- _DIRECTIONS_
Where "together" appears in a line of the entries below, that line should be copied.

- _PROVIDED RECORDS_
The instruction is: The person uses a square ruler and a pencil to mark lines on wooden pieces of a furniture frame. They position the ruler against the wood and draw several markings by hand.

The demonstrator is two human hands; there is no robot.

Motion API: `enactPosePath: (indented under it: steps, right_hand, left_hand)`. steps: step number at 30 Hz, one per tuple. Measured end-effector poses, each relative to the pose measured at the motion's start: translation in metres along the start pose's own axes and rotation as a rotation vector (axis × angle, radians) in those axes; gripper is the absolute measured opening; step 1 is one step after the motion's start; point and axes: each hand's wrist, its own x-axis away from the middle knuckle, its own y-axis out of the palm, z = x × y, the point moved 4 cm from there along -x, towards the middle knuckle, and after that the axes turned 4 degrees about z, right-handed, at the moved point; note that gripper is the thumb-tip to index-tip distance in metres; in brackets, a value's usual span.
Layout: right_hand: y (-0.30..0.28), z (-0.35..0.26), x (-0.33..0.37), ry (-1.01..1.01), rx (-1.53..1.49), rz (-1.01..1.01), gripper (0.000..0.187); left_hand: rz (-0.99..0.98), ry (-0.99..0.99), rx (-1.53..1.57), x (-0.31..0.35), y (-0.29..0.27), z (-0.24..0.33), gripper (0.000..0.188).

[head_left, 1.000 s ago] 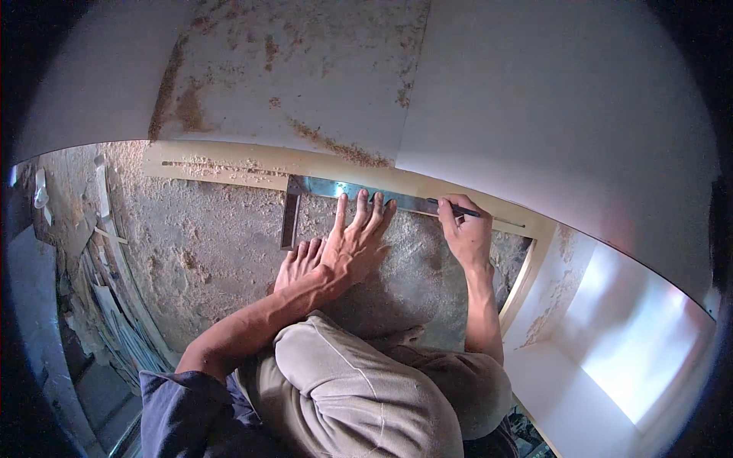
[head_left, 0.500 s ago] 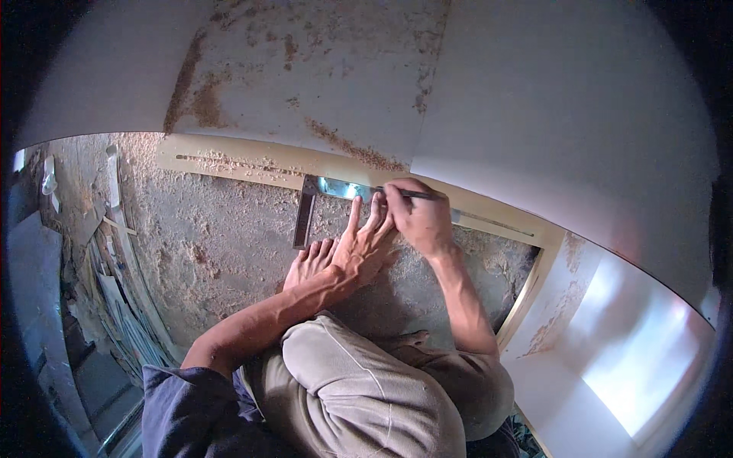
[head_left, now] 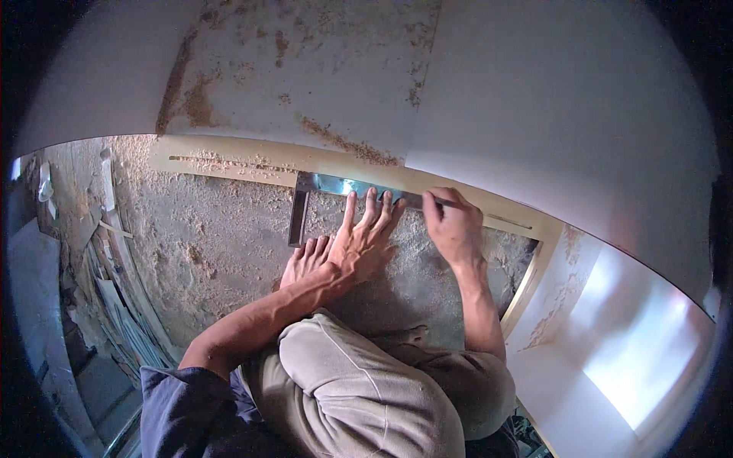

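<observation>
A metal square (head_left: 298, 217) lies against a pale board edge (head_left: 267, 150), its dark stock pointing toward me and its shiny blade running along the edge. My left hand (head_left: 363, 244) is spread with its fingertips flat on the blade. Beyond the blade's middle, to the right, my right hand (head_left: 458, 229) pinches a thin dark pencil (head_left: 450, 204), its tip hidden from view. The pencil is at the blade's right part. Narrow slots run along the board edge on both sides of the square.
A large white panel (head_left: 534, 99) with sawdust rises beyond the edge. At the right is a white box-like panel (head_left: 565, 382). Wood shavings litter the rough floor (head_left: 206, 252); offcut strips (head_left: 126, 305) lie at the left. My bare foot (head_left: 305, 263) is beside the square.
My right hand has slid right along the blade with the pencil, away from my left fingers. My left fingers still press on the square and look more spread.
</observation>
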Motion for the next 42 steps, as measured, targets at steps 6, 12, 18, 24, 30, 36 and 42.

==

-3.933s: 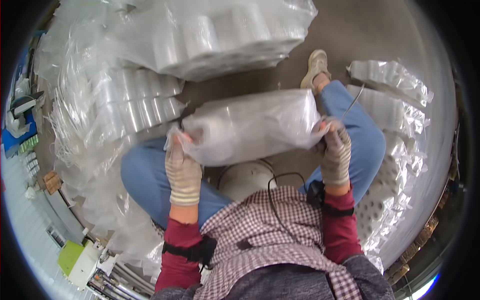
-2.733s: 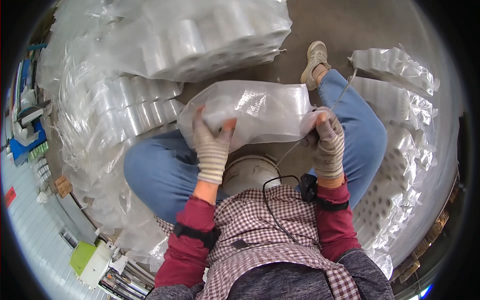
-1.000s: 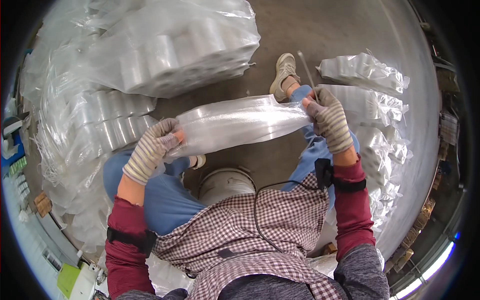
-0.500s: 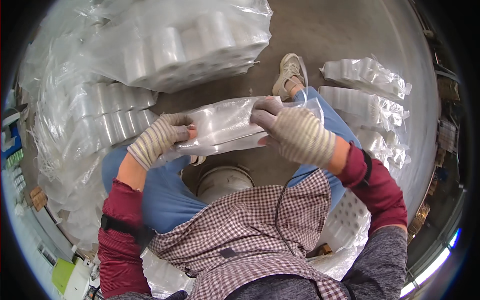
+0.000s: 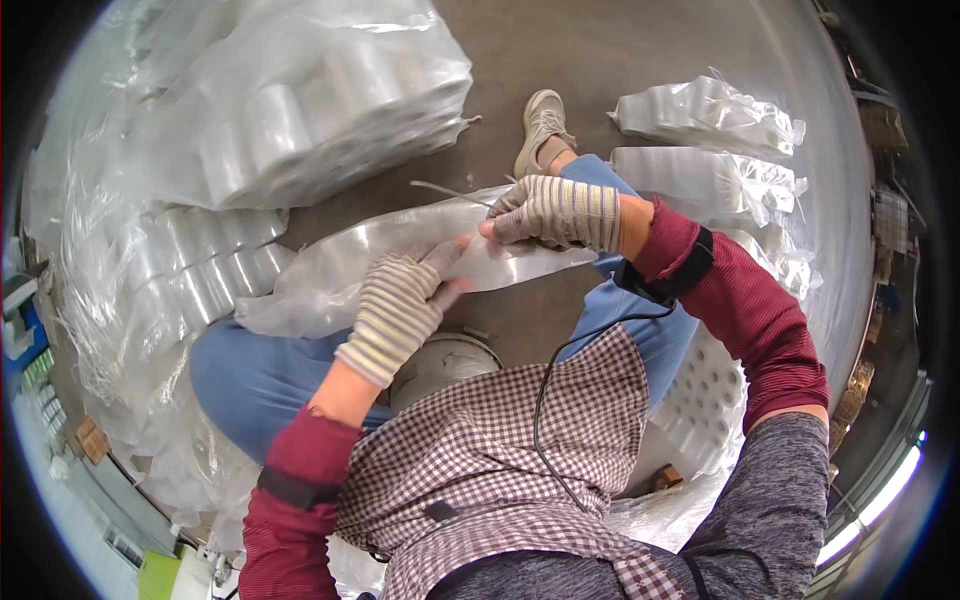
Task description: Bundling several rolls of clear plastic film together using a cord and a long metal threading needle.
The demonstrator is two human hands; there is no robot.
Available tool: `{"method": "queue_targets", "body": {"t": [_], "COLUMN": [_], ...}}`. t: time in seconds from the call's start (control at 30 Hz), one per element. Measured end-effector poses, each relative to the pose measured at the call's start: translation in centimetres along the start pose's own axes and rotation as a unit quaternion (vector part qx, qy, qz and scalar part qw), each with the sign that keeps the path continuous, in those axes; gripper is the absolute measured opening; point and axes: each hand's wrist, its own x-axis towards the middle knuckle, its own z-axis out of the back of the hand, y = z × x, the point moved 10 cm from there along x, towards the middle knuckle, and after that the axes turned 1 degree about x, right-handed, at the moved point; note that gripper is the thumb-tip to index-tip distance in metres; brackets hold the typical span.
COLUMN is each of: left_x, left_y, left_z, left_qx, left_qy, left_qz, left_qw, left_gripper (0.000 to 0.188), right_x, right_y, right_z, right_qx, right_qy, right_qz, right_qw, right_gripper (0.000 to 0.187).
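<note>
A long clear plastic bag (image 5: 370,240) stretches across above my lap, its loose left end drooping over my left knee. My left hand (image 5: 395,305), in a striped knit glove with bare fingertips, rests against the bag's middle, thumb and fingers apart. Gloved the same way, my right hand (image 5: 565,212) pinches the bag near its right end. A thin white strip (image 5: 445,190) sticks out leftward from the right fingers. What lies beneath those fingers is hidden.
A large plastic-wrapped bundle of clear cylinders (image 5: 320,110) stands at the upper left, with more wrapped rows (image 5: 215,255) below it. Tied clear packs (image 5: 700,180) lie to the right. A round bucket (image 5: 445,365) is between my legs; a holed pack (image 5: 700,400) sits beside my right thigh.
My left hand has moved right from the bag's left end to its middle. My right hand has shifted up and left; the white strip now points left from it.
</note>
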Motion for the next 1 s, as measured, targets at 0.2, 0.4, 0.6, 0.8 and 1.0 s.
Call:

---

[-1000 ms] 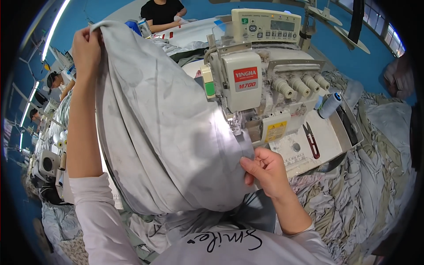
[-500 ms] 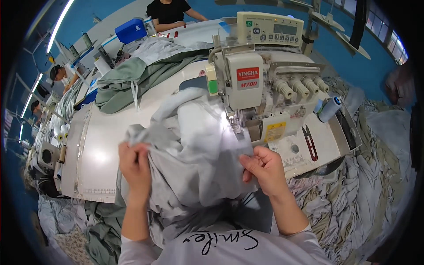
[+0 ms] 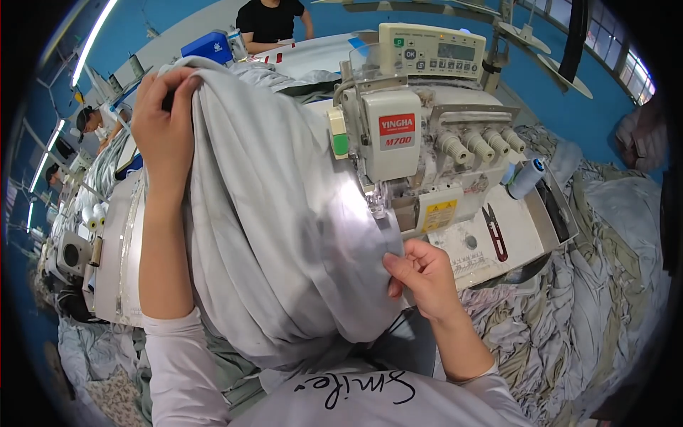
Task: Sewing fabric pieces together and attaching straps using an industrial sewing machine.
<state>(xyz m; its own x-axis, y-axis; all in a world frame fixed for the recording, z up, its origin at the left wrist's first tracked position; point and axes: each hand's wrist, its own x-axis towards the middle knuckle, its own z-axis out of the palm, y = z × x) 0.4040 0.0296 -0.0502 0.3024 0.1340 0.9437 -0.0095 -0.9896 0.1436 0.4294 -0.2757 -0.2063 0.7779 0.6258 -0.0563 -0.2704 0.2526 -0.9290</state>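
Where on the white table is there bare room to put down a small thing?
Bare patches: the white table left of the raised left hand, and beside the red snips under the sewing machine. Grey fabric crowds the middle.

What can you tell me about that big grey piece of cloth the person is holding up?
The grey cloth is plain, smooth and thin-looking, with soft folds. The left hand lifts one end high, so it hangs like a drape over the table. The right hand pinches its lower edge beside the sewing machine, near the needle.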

- _OUTPUT OF THE TASK_
Task description: Bundling several rolls of clear plastic film together using a cord and a long metal threading needle.
Task: Sewing fabric pieces together and attaching straps using an industrial sewing machine.

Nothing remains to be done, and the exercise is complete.